Healing your body with Ayurveda takes patience. It takes deep self-reflection and a willingness to nurture yourself down to your very cells.
It takes discipline to change old habits that are not healthy. This includes what we eat and drink, as well as when we eat and drink. And a daily routine is incredibly important to living a balanced life and even more so when we’re trying to heal.
Ama is a term used in Ayurveda to describe a toxic substance in the body which is the result of weak digestion. Left to circulate in the body, these toxins can wreak havoc and cause all kinds of physical (and mental) disorders. Vata type ama very likely played a key role in my own body’s ordeal with fibromyalgia. It’s something I remind myself of often when I begin to stray too far from foods that are best for my constitution, or eat at irregular times, or pile on too much stress.
Ayurveda is available for anyone out there trying to heal their body. In the years since I’ve healed, so many more books have been written and the Internet is chock-full of information about the ancient healing science. Consulting with an Ayurvedic practitioner can help you make sense of doshas and gunas and abhyanga and some of those other strange words which now seem like old friends to me.
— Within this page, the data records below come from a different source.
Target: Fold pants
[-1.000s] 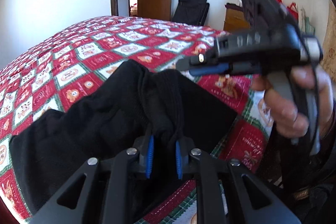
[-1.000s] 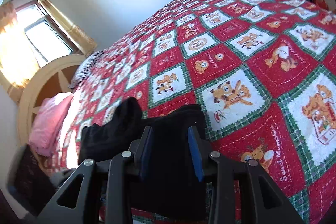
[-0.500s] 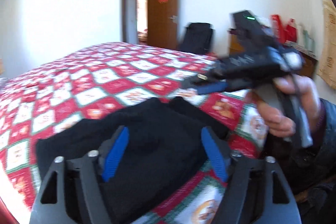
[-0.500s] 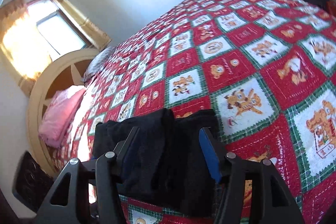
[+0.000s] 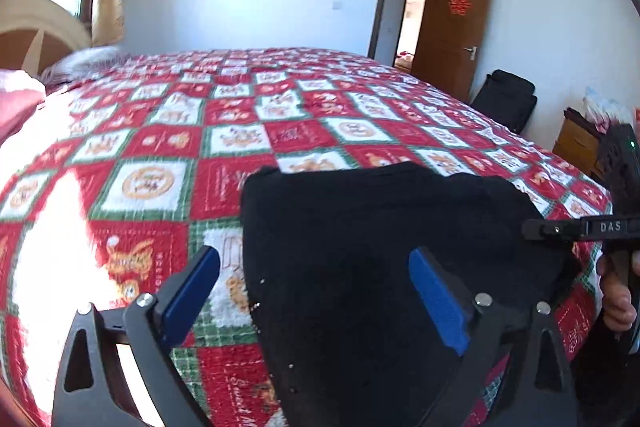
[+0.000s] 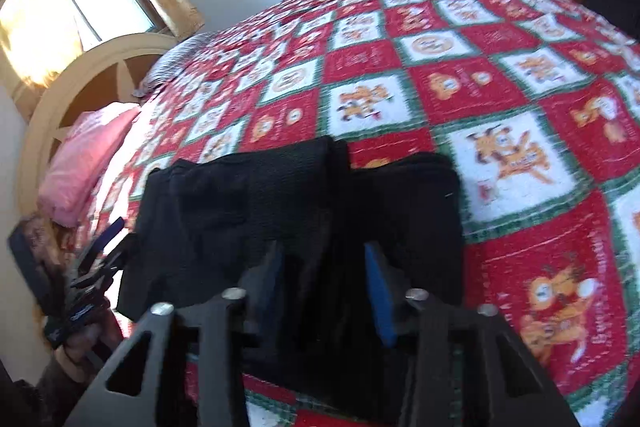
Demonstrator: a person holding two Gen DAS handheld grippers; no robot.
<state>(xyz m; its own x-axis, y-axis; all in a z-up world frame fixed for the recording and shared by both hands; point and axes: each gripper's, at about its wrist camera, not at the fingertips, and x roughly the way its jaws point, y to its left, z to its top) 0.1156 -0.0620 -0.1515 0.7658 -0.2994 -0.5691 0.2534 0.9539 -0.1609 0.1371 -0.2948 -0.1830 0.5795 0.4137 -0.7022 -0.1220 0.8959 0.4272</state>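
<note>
Black pants (image 5: 384, 247) are seen folded into a compact stack on the quilt (image 5: 224, 131) of the bed, near its front edge. The quilt is checked red, white and green with cartoon squares.

Left tongs (image 5: 316, 287) are spread wide; the jaws have just been opening. The left blue pad (image 5: 192, 291) hangs over bare quilt just left of the pants, the right pad (image 5: 440, 303) over the black cloth; no pressing on the cloth is seen.

Right tongs (image 6: 324, 279) are seen low over the near part of the pants, jaws partly apart and just closing. Black cloth lies between the blue pads (image 6: 378, 291); whether it is pinched cannot be told, the view being blurred.

In the right wrist view the left tongs appear left of the pants, held by a hand (image 6: 80, 343). A pink pillow (image 6: 88, 155) and headboard (image 6: 60, 87) lie beyond the pants to the left; a brown door (image 5: 452, 31) stands open beyond the pants to the right.
</note>
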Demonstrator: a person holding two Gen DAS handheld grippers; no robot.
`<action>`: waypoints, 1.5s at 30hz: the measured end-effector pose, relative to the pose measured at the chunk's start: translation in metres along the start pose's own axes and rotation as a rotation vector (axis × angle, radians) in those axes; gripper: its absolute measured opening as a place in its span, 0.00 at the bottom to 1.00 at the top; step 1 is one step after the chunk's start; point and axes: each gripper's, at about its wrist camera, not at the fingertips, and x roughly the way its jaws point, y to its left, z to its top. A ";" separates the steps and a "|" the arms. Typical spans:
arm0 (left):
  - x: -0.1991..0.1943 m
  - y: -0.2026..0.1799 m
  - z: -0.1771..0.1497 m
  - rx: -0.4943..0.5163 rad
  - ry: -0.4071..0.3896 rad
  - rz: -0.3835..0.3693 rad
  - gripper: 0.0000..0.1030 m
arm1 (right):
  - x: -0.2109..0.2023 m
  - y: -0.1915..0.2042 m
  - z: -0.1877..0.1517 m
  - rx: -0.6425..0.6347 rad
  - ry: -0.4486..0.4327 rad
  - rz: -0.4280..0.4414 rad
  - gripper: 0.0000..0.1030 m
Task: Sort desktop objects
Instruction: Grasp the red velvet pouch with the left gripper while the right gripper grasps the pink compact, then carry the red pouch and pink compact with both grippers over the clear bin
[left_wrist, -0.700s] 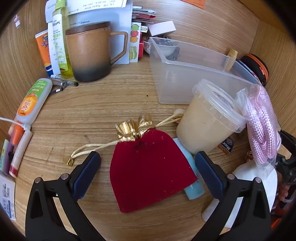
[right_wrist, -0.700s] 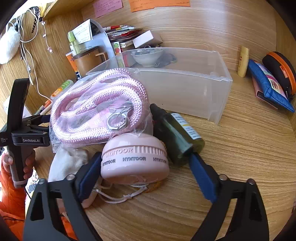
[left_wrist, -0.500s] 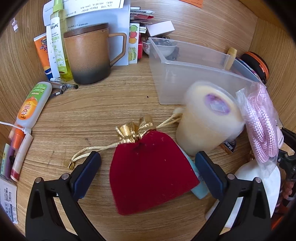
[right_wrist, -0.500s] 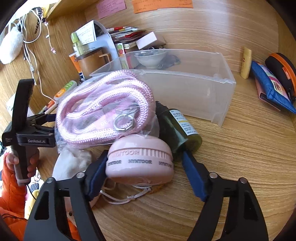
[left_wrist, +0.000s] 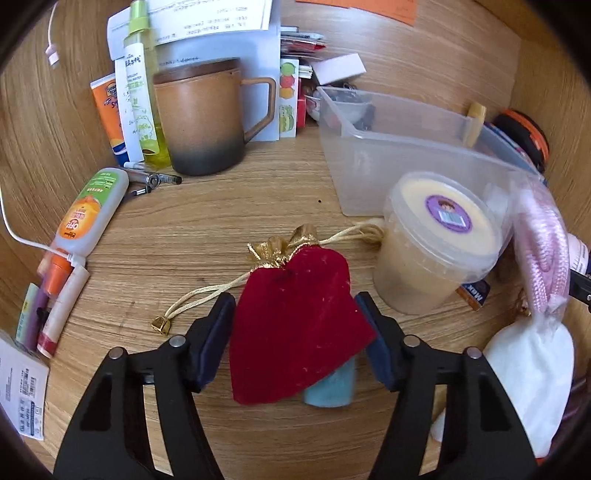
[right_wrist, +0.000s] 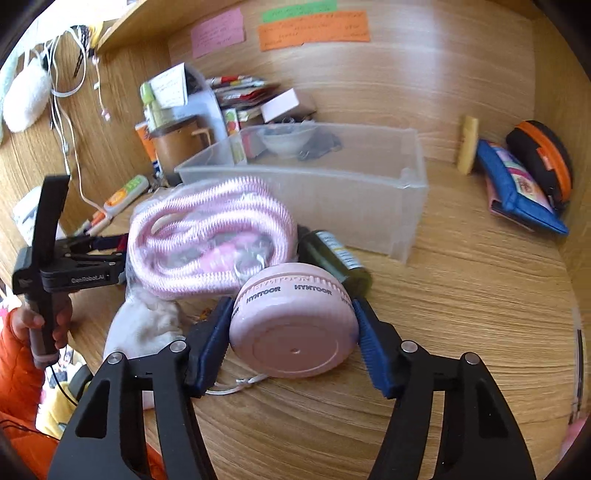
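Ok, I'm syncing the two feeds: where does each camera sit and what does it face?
Left wrist: on the left gripper, facing the red pouch between its fingers.
Right wrist: on the right gripper, facing the pink HYNTOOR case it clamps; the person's hand shows.
Shared: clear bin, pink rope.

The right gripper (right_wrist: 291, 328) clamps a round pink case (right_wrist: 293, 319) between its blue pads, tilted off the desk (right_wrist: 461, 314). Behind it lie a bagged pink rope (right_wrist: 210, 236), a dark green bottle (right_wrist: 334, 258) and a clear bin (right_wrist: 332, 195).
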 end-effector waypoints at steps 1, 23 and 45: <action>-0.001 0.002 0.000 -0.013 -0.003 -0.008 0.62 | -0.002 -0.002 0.001 0.004 -0.004 0.000 0.59; -0.035 0.014 -0.002 -0.102 -0.083 -0.061 0.44 | -0.031 -0.015 0.006 0.011 -0.076 -0.035 0.59; -0.082 -0.004 0.042 -0.045 -0.243 -0.043 0.44 | -0.044 -0.022 0.055 -0.046 -0.155 -0.065 0.59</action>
Don’t let yourself be overwhelmed. Just start with one or two simple adjustments to your daily routine.
For me, eating my largest meal at noon and going to bed between 9:30 and 10:00 p.m. changed everything.
A great place to start is determining your unique constitution and your current imbalances. The Ayurvedic Profile™ makes this process very easy. Explore the wonderful world of Ayurvedic herbs and oils. I should have bought stock in ashwagandha and Vata Massage Oil when I was healing. And Ghee! Oh my, this delicious, healing, nurturing, golden elixir became a staple in my kitchen. I’d never heard of it before I learned about Ayurveda. And I’m still learning.
Just because I was able to heal from a particularly grueling and painful condition doesn’t mean that I don’t continue to have health challenges. That’s life. Even healers need healing. Be patient but curious. Pay attention. My body “talks” to me and yours will too if you listen! Your body is wise and forgiving and it is working 24/7 to stay healthy and balanced. Give it the TLC it deserves.
Ayurveda is like a trusted friend now and it is part of my everyday life. I may not get it right all the time, but having the knowledge is half the battle. When Ayurveda is coupled with meditation, they are the dynamic duo of healing. I wasn’t meditating back in those days but I certainly am now, and it’s every bit as important to my daily life as eating and sleeping. I hope this beloved ancient science finds its way into your life and brings you as much joy and healing as it has for me. It will change you forever!